The support for dynamic PVCs changes some of the rules for PVCs:

• The source_pvc and policy parameters are now optional if you use the new Storage Class parameters

• If source_pvc is specified, but the policy is not, then the PVC uses the Storage Class default_policy

• If a policy is specified, but the source_pvc is not specified, then the PVC uses the storage size when requesting a new volume

• Specifying both policy and source_pvc parameters will permit the cte-csi driver work as it did previously, meaning:

  • source_storage_class and default_policy parameters in the Storage Class are ignored

  • storage parameter in the Persistent Volume Claim is ignored

Example: Persistent Volume Claim

Using these new parameters, you could configure CTE for Kubernetes as follows:

apiVersion: v1
kind: PersistentVolumeClaim
metadata:
name: cte-claim1
annotations:
    csi.cte.cpl.thalesgroup.com/policy: policy_1
    csi.cte.cpl.thalesgroup.com/source_pvc: nfs-test-claim
spec:
storageClassName: csi-test-sc
accessModes:
    - ReadWriteMany
resources:
    requests:
    storage: 1Gi No longer ignored by the driver

CTE-CSI protected Persistent Storage Claim

Creating a CTE-CSI protected Persistent Storage Claim by deploying an application pod:

apiVersion: v1
kind: Pod
metadata:
name: cte-csi-demo
spec:
volumes:
    - name: test-vol
    persistentVolumeClaim:
        claimName:  cte-claim1
containers:
- name: ubuntu
    image: ubuntu
    volumeMounts:
    - mountPath: "/data"
        name: test-vol
    command:
    - "sleep"
    - "604800"
    imagePullPolicy: IfNotPresent
restartPolicy: Always

External Provisioner support with CTE-K8s for dynamically provision volume

If your driver is not capable of dynamically provisioning the persistent volume for a storage type, you can use an external provisioner for that specific storage type to create the volume dynamically and deploy with CTE for Kubernetes.

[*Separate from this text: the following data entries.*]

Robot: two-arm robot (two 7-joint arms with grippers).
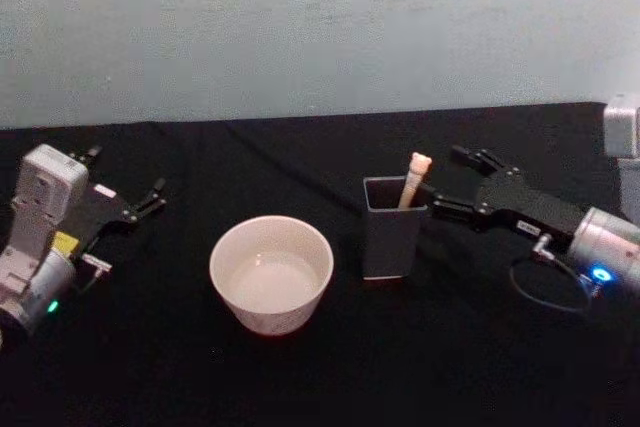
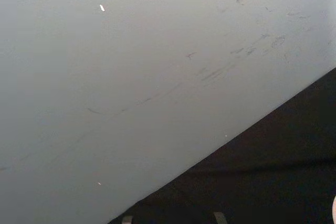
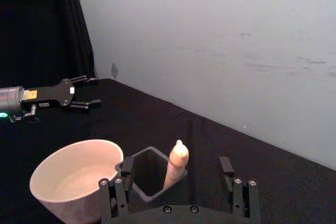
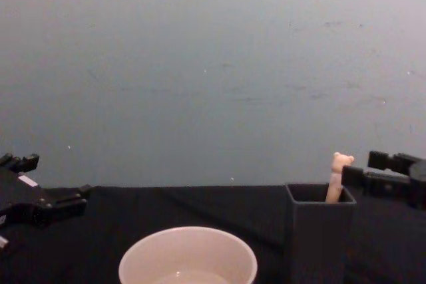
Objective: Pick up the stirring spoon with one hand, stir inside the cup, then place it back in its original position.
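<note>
Nothing is done yet: the stirring spoon (image 1: 415, 179) stands in the holder (image 1: 390, 239), right of centre. The right gripper (image 1: 447, 181), jaws apart, waits just beside its handle. The left gripper (image 1: 125, 175) is parked at far left, also spread. Grasping, stirring in the cup (image 1: 218, 259) at lower centre and the return all remain.

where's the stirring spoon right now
The stirring spoon stands in the dark holder, just right of the cup in the head view, with the open right gripper close on its right.

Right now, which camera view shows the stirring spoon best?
The right wrist view: the stirring spoon stands near and large in the holder. The head and chest views show its handle top smaller, with the open right gripper beside it.
</note>
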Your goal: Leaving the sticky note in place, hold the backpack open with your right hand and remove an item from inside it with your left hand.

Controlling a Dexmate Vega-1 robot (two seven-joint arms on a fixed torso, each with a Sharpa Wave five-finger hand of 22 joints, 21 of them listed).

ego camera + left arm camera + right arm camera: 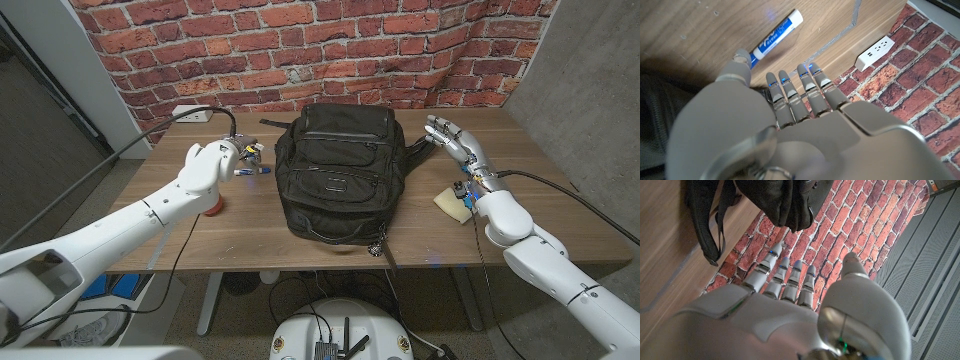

Following are some external provisioners which provision data volumes dynamically for a storage class. You can use this storage class as the source StorageClass in cte-storageclass.yaml parameter (source_storage_class).

• NFS Subdirectory External Provisioner

• NFS CSI driver for Kubernetes

• AWS-EFS CSI dynamic provisioning

• Drivers list for different type of storage that may be used for Dynamic Volume Provisioning

After deploying a cte-csi-claim.yaml, the data persistent volume is created dynamically.